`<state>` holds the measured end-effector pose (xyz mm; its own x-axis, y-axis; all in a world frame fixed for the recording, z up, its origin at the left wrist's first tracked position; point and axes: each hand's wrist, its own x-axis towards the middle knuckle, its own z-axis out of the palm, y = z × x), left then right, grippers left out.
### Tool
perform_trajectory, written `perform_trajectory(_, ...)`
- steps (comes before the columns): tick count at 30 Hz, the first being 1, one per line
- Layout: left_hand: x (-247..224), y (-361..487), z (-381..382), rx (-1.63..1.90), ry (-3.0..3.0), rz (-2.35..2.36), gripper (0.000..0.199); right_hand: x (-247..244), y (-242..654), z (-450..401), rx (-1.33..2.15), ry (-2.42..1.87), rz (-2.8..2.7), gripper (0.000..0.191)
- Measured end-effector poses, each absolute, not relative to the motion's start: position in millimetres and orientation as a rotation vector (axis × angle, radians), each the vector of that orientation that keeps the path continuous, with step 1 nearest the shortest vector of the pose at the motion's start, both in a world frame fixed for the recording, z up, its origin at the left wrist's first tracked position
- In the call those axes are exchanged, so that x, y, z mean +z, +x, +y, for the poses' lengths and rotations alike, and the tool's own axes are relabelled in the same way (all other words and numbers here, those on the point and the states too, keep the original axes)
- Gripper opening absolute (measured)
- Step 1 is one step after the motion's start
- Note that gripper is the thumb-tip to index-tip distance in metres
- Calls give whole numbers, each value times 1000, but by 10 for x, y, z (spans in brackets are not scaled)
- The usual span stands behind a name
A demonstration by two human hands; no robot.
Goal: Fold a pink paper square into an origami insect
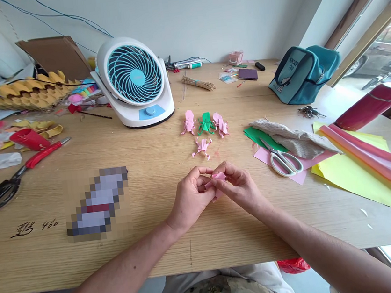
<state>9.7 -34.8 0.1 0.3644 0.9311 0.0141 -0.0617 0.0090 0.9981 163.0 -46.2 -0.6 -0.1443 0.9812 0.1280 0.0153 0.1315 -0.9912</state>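
Between my two hands, just above the front middle of the table, is a small piece of folded pink paper (pixel 216 181). My left hand (pixel 191 197) pinches it from the left with thumb and fingers. From the right, my right hand (pixel 239 186) grips the same paper, its fingertips close to the left ones. The fingers hide part of the folds. Right beyond my hands lies a pink origami figure (pixel 202 147) with thin legs. Behind that stand a green origami figure (pixel 206 122) and two more pink ones, one on either side of it.
A white fan (pixel 134 78) stands at the back left. White-handled scissors (pixel 285 162) rest on coloured paper at right, beside a grey cloth (pixel 291 138) and yellow sheets (pixel 358 179). Black-handled scissors (pixel 1 194) and a blurred-out flat object (pixel 98 204) lie left. A red bottle (pixel 370 105) is far right.
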Motion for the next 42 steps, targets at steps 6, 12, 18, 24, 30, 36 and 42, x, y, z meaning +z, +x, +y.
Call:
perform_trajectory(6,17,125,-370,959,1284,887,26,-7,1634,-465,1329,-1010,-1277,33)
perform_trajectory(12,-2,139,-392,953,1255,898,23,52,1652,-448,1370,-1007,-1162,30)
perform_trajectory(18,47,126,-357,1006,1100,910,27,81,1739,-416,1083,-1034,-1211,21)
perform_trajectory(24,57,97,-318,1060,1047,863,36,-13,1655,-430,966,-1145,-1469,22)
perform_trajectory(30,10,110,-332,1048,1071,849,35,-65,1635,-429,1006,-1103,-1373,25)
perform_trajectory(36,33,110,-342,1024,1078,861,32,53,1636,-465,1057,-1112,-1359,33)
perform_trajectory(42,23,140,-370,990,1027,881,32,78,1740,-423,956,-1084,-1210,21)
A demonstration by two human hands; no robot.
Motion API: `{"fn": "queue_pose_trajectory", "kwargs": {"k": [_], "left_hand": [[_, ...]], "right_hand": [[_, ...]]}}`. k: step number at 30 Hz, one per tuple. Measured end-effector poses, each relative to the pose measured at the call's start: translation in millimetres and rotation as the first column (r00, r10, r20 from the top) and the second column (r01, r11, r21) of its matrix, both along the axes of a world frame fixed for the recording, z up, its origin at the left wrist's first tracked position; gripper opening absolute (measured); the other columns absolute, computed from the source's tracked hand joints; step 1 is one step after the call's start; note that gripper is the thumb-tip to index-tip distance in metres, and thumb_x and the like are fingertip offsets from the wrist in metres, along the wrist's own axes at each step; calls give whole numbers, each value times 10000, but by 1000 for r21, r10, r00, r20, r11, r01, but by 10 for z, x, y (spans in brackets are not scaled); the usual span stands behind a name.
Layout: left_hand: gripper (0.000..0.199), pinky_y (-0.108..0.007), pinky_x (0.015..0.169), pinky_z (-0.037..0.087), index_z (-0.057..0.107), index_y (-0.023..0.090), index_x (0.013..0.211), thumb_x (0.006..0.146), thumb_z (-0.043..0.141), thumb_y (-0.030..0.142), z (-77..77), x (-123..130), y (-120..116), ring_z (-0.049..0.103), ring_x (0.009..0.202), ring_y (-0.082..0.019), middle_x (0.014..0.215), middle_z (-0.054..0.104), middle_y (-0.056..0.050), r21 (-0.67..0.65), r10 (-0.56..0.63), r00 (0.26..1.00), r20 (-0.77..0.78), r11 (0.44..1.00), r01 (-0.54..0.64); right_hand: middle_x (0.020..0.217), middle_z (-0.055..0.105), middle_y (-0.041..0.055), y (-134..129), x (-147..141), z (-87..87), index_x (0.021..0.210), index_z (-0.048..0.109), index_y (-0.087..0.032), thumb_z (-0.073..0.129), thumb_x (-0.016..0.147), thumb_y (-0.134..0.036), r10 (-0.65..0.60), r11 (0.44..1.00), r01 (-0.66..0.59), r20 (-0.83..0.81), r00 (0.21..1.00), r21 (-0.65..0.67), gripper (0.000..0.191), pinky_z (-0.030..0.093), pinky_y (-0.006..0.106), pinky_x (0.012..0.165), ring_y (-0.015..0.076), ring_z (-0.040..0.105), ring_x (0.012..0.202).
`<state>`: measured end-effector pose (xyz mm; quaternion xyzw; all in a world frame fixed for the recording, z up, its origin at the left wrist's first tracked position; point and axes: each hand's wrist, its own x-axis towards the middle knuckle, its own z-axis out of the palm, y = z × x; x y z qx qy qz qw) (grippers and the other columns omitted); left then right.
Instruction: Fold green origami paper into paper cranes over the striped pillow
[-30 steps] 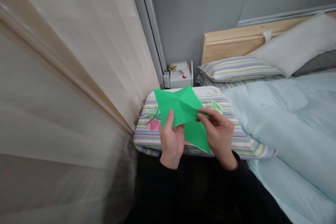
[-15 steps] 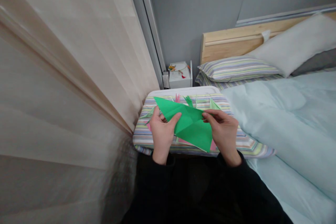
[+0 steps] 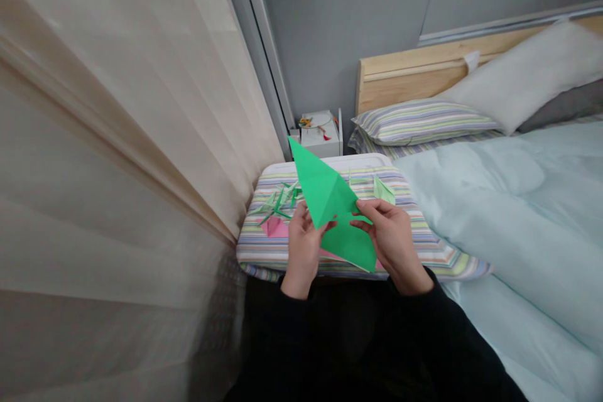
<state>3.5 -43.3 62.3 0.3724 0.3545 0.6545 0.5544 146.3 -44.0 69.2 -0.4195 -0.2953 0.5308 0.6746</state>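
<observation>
Green origami paper [image 3: 332,201] | left hand [image 3: 304,251], right hand [image 3: 391,245] on edges | striped cushion [image 3: 282,257] below

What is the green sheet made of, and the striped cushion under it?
The green sheet looks like thin matte paper: it shows sharp fold creases. The striped cushion looks like soft cloth, maybe cotton, with a puffy, rumpled surface; the exact fabric can't be told.

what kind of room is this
Most likely a bedroom: there's a bed with a pale blue duvet, a striped pillow and a light wooden headboard.
</observation>
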Motion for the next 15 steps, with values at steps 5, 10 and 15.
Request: {"fn": "queue_pose_trajectory", "kwargs": {"k": [5, 10, 15], "left_hand": [[313, -293, 844, 549, 656, 173, 987, 787, 837, 332, -5, 216, -93, 720, 929, -190, 926, 758, -56, 55, -128, 987, -97, 990, 134], [252, -251, 758, 546, 649, 208, 1039, 832, 776, 278, 104, 288, -74, 703, 821, -152, 851, 723, -9, 62, 21, 992, -121, 998, -14], [100, -250, 698, 540, 706, 171, 888, 806, 744, 213, 146, 201, -12, 667, 743, -144, 804, 703, -14, 88, 84, 969, -233, 994, -65]], "right_hand": [[645, 660, -23, -55, -97, 79, 635, 687, -181, 937, 583, -379, 87, 996, -84, -80, 993, 41, 324, 649, 301, 621, 127, 655, 620], [653, 689, -2, -94, -182, 23, 651, 680, -181, 895, 643, -445, 161, 986, -161, 3, 987, 29, 341, 634, 304, 592, 151, 673, 619], [701, 728, 42, -81, -159, -53, 695, 680, -181, 765, 775, -536, 217, 969, -238, 244, 945, 61, 373, 606, 324, 588, 199, 707, 664]]}}
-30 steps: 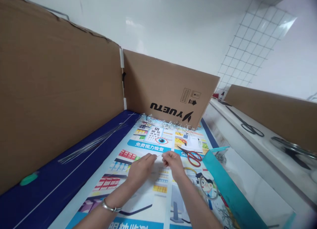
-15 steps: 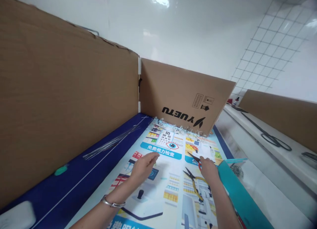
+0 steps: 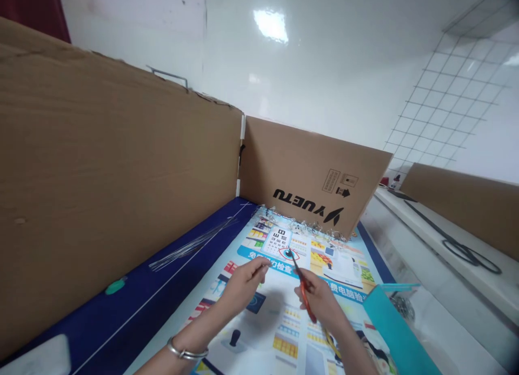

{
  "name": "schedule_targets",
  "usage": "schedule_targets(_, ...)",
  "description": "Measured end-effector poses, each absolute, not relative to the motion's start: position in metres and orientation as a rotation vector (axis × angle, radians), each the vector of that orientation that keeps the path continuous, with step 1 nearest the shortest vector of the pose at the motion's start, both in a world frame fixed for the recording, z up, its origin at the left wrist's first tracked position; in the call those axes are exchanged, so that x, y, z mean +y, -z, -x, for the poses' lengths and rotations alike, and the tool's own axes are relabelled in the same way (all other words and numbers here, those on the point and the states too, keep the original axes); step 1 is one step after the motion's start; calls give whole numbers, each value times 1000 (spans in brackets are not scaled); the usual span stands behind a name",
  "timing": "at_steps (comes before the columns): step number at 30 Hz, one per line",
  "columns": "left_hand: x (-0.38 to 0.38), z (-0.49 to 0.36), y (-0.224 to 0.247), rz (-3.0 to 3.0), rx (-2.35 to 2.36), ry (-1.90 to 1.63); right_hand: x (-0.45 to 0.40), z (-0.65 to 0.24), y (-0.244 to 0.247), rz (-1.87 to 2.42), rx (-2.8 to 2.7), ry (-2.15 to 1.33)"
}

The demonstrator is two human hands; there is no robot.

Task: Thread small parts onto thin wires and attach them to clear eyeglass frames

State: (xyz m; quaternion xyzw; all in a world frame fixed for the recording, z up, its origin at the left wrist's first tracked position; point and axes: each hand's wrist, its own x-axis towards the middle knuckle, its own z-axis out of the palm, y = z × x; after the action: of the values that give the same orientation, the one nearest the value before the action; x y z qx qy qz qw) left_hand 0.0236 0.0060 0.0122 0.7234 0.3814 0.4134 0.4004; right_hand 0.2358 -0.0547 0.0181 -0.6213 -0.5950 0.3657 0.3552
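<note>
Head view shows right hand (image 3: 322,299) gripping scissors (image 3: 302,285), left hand (image 3: 244,282) pinched, contents indistinct.

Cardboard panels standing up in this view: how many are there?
3: a left panel along the blue surface's left side, a YUETU panel across the far end, and a right panel behind the white ledge. Others may be hidden.

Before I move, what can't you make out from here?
All in the head view:
Whether the left hand pinches anything: too small and blurred at the fingertips.
The yellow-handled tool's working end: hidden by the right forearm.
The white object's full shape: cut off by the lower-left edge.
The small bottle's label: too small.
</note>
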Motion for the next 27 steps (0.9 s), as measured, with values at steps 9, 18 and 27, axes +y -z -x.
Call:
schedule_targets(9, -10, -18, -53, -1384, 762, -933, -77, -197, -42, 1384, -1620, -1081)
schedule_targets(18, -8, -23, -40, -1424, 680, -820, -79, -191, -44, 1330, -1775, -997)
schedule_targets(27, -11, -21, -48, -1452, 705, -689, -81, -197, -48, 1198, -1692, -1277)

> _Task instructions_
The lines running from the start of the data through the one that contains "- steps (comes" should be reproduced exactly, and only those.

> _Answer section_
`<state>` holds the measured end-effector pose (xyz mm; its own x-axis, y-axis; all in a world frame fixed for the recording, z up, its origin at the left wrist's first tracked position; point and axes: each hand's wrist, its own x-axis towards the middle knuckle, its own z-axis out of the palm, y = z × x), left then right, grippers left out.
### Tool
perform_trajectory, written `perform_trajectory(_, ...)`
- steps (comes before the columns): tick count at 30 Hz, the first being 1, one per line

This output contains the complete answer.